Source material below:
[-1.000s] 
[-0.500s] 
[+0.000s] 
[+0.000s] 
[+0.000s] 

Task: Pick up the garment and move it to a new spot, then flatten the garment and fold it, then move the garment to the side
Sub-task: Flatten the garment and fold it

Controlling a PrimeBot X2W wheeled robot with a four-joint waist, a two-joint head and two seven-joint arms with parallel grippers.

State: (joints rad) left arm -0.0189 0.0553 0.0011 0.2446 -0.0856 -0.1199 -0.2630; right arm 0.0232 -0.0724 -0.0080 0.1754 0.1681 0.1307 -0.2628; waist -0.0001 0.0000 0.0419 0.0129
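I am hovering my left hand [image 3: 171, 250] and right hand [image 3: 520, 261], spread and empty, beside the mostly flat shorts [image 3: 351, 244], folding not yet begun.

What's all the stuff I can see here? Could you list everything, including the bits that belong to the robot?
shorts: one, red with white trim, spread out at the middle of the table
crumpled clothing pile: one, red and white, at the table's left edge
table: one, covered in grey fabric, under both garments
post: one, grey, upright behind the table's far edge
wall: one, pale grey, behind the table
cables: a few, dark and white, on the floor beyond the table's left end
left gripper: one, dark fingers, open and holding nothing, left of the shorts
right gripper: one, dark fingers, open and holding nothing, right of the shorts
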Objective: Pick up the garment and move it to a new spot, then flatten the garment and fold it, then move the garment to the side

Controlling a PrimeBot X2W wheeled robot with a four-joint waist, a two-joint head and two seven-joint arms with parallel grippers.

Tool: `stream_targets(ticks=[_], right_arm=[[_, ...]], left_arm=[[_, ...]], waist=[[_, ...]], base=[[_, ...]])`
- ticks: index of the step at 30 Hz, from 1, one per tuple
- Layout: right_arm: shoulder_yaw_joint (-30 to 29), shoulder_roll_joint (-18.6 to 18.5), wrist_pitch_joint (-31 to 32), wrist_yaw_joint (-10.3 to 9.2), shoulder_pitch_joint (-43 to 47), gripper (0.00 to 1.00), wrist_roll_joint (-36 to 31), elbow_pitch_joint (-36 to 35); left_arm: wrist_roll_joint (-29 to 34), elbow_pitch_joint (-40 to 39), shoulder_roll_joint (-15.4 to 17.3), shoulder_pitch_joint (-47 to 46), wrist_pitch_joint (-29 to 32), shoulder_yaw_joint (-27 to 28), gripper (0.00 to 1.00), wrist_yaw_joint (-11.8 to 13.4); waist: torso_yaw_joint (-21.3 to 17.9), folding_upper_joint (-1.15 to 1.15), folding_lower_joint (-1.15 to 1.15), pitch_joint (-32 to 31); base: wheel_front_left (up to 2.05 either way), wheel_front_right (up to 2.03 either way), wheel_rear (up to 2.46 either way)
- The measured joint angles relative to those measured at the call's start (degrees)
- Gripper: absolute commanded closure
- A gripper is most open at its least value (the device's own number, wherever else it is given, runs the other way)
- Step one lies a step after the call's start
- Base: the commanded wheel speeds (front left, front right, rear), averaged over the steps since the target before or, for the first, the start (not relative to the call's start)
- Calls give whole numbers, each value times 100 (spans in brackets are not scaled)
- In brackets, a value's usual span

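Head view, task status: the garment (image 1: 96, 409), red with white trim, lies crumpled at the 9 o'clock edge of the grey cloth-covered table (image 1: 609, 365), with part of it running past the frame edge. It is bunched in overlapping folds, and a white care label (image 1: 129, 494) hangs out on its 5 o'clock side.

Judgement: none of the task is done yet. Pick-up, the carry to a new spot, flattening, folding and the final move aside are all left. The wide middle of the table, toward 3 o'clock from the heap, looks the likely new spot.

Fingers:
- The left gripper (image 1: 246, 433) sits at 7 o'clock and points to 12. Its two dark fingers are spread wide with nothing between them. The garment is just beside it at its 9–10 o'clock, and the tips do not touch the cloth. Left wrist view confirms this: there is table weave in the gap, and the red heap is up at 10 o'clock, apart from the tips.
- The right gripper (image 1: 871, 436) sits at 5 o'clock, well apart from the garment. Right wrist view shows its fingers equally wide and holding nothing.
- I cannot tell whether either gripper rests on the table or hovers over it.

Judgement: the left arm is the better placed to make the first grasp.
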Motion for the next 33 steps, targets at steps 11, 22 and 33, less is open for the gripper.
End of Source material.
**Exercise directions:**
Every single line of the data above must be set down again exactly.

**Answer to the problem:**
[-1.000s] 
[-0.500s] 
[+0.000s] 
[+0.000s] 
[+0.000s] 

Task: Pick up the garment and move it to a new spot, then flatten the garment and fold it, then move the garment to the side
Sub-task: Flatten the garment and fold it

Controlling a PrimeBot X2W wheeled robot with a four-joint waist, a two-joint head and two seven-joint arms with parallel grippers.

State: (joints rad) left arm -0.0189 0.0553 0.0011 0.2446 -0.0856 -0.1199 -0.2630; right arm 0.0232 -0.0724 -0.0080 0.1754 0.1681 0.1307 -0.2628; waist -0.0001 0.0000 0.0419 0.0129
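I am hovering my left hand [image 3: 171, 250] and right hand [image 3: 520, 261], spread and empty, beside the mostly flat shorts [image 3: 351, 244], folding not yet begun.

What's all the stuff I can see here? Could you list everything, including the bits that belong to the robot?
shorts: one, red with white trim, spread out at the middle of the table
crumpled clothing pile: one, red and white, at the table's left edge
table: one, covered in grey fabric, under both garments
post: one, grey, upright behind the table's far edge
wall: one, pale grey, behind the table
cables: a few, dark and white, on the floor beyond the table's left end
left gripper: one, dark fingers, open and holding nothing, left of the shorts
right gripper: one, dark fingers, open and holding nothing, right of the shorts
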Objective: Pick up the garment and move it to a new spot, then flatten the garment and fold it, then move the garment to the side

Controlling a PrimeBot X2W wheeled robot with a four-joint waist, a two-joint head and two seven-joint arms with parallel grippers.

Tool: `stream_targets(ticks=[_], right_arm=[[_, ...]], left_arm=[[_, ...]], waist=[[_, ...]], base=[[_, ...]])`
- ticks: index of the step at 30 Hz, from 1, one per tuple
- Layout: right_arm: shoulder_yaw_joint (-30 to 29), shoulder_roll_joint (-18.6 to 18.5), wrist_pitch_joint (-31 to 32), wrist_yaw_joint (-10.3 to 9.2), shoulder_pitch_joint (-43 to 47), gripper (0.00 to 1.00), wrist_roll_joint (-36 to 31), elbow_pitch_joint (-36 to 35); left_arm: wrist_roll_joint (-29 to 34), elbow_pitch_joint (-40 to 39), shoulder_roll_joint (-15.4 to 17.3), shoulder_pitch_joint (-47 to 46), wrist_pitch_joint (-29 to 32), shoulder_yaw_joint (-27 to 28), gripper (0.00 to 1.00), wrist_yaw_joint (-11.8 to 13.4); waist: torso_yaw_joint (-21.3 to 17.9), folding_upper_joint (-1.15 to 1.15), folding_lower_joint (-1.15 to 1.15), pitch_joint (-32 to 31); base: wheel_front_left (up to 2.05 either way), wheel_front_right (up to 2.03 either way), wheel_rear (up to 2.46 either way)
- The measured joint angles relative to those measured at the call's start (degrees)
- Gripper: absolute commanded closure
- A gripper is most open at its least value (the device's own number, wherever else it is given, runs the other way)
- Step one lies a step after the call's start
- Base: the commanded wheel speeds (front left, front right, rear), averaged over the steps since the target before or, for the first, the start (not relative to the call's start)
- Calls give whole numbers, each value times 100 (spans in brackets are not scaled)
- In brackets, a value's usual span

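Head view, task status: the garment (image 1: 96, 409), red with white trim, lies crumpled at the 9 o'clock edge of the grey cloth-covered table (image 1: 609, 365), with part of it running past the frame edge. It is bunched in overlapping folds, and a white care label (image 1: 129, 494) hangs out on its 5 o'clock side.

Judgement: none of the task is done yet. Pick-up, the carry to a new spot, flattening, folding and the final move aside are all left. The wide middle of the table, toward 3 o'clock from the heap, looks the likely new spot.

Fingers:
- The left gripper (image 1: 246, 433) sits at 7 o'clock and points to 12. Its two dark fingers are spread wide with nothing between them. The garment is just beside it at its 9–10 o'clock, and the tips do not touch the cloth. Left wrist view confirms this: there is table weave in the gap, and the red heap is up at 10 o'clock, apart from the tips.
- The right gripper (image 1: 871, 436) sits at 5 o'clock, well apart from the garment. Right wrist view shows its fingers equally wide and holding nothing.
- I cannot tell whether either gripper rests on the table or hovers over it.

Judgement: the left arm is the better placed to make the first grasp.
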Motion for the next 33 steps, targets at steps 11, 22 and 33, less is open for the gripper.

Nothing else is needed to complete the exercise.